Tricia Vickers and Jilyian Walcott are both from sunny South Florida, where spending time at the beach is a lifestyle. But they became fed up with having to hide behind sarongs and shorts to cover up irritating painful ingrown bumps and scars left behind in their bikini areas.
“No matter what we tried to keep them at bay, nothing worked for our skin, so we developed our own product line,” said Walcott.
Vickers and Walcott, biology and agriculture graduates of Florida A&M, worked with lead cosmetic chemist and formulation specialist Tyrick Allen to create Kitty Kare Beauty, which is spa-quality skincare for people of color looking for a solution to alleviate skin issues associated with waxing and shaving practices.
Dermatologists and aestheticians agree that skincare in the bikini region for women of color is unique in texture and tone and should be treated with specific care.
Deidra Green, a licensed aesthetician and corporate field trainer for the European Wax Center, told “GMA,” “While everyone has about the same number of melanocytes or melanin production centers, people with darker skin can produce up to 10 times more melanin than people with lighter skin.

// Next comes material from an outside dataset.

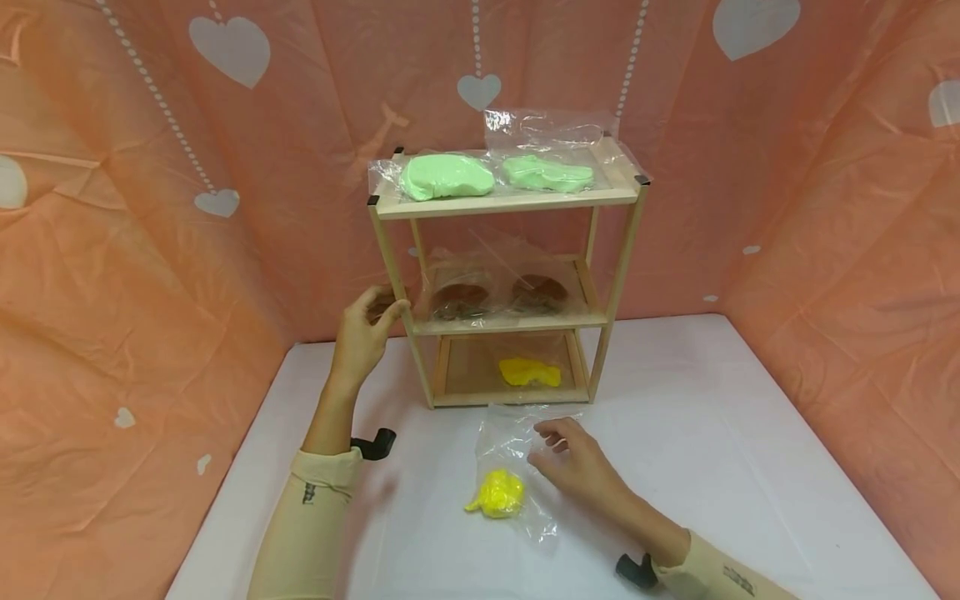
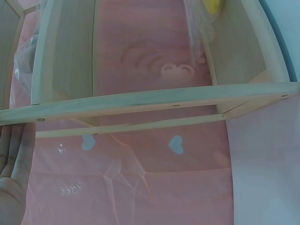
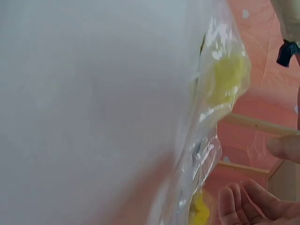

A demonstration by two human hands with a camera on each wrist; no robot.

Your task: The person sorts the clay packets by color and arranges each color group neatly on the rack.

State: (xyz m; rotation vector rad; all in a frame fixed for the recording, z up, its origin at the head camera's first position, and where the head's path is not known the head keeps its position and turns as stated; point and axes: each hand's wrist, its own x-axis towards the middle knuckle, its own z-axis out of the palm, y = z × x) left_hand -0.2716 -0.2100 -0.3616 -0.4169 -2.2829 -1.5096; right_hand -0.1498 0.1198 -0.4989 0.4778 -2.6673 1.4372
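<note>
A small wooden three-tier shelf [image 1: 506, 323] stands on the white table in the head view. My left hand [image 1: 362, 333] grips its left front post at middle-tier height, thumb in front; the left wrist view shows its fingers [image 2: 14, 150] reaching behind the wood. My right hand [image 1: 581, 467] hovers in front of the shelf, fingers loosely bent, thumb apart, nothing between them. Beside it on the table lies a clear plastic bag [image 1: 510, 437] with a yellow lump [image 1: 501, 493] at its near end. The right wrist view shows the yellow lump [image 3: 227, 79] through the plastic.
Two pale green lumps [image 1: 447, 177] in clear bags lie on the top tier. Two brown round pieces [image 1: 538, 292] in plastic sit on the middle tier, and a yellow piece [image 1: 529, 372] on the bottom one. Pink cloth [image 1: 315, 250] with hearts encloses the table.
</note>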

So, when we do battle with ingrown hairs that are causing trauma to the skin, more melanin is produced in that area causing a dark spot that can linger long after the ingrown hair has healed, also known as hyperpigmentation.”
In addition to tone, hair type is a huge factor according to Dr. Michelle Henry, a board-certified dermatologist and clinical instructor of dermatology at Weill Cornell Medical College. “Women of color often have curlier hair types, which are more prone to ingrown hairs which are painful and can cause disfiguring hyperpigmentation and scarring,” she told “GMA.”
“Light-skinned or white women also suffer from ingrown hairs, but because there is less melanin present, they are at a significantly lower risk of hyperpigmentation,” she continued. “Women with straighter hair are also at lower risk of ingrown hairs.”
On July 20, Kitty Kare cofounders and CEOs Vickers and Walcott officially launched their first product, the Puuurfect Post-Wax Cooling Gel, created to calm pain relief from skin irritation, soothe and restore, reduce inflammation and brighten skin tone.
The gel helps to treat irritated, dry, sensitive and uneven skin tone with key ingredients such as aloe vera to moisturize and reduce dark spots. It’s also formulated with calendula, which has analgesic and anti-inflammatory properties that soothe and restore; plus peppermint oil, to provide a natural coolant that actively works to suppress toxins; and rosehip oil, which has a rich source of vitamins A and C to gently exfoliate dull areas and reveal vibrant and glowing skin.
Vickers and Walcott said that during the process of creating the gel, specimens were sent to a state-of-the-art scientific laboratory to test the product for quality and integrity. “Our testing partner further validated the efficacy of our formula by analyzing the microbial plate count, ensuring that no significant amount of bacteria was present,” said Walcott.
The cooling gel is the first of many products from Kitty Kare Beauty; more are coming soon.
“This is an important line of products to launch now because women are taking their hair removal practice in-house,” said Vickers. “The personal waxing and hair removal industry, which includes retail products similar to Kitty Kare Beauty, is estimated to generate $16 billion by the end of this year and is projected to grow over the years as more women adopt intimate grooming practices at home. We believe the existence of over 700,000 YouTube videos related to stubborn skin in the underarm and bikini area with well over 10 million views combined is a strong case for the demand for a product like ours.”
She continued, “The growth of personal beauty product use in the home has continued to grow but given the impact of COVID-19, many more have decided to try at-home waxing or just don’t have access to their favorite aesthetician.”
The founders of Kitty Kare Beauty have also found ways to be mindful in their marketing efforts to feature women of all shapes and sizes, a factor important to their brand.
“Throughout our focus group and talks with customers thus far, we’ve received so much feedback about the different issues they face with removing hair ‘down there’ and it leaves them feeling uncomfortable, intimidated, and at times insecure,” said Walcott. “We want women to feel empowered, embraced, cherished and valued by solving this all too common issue.”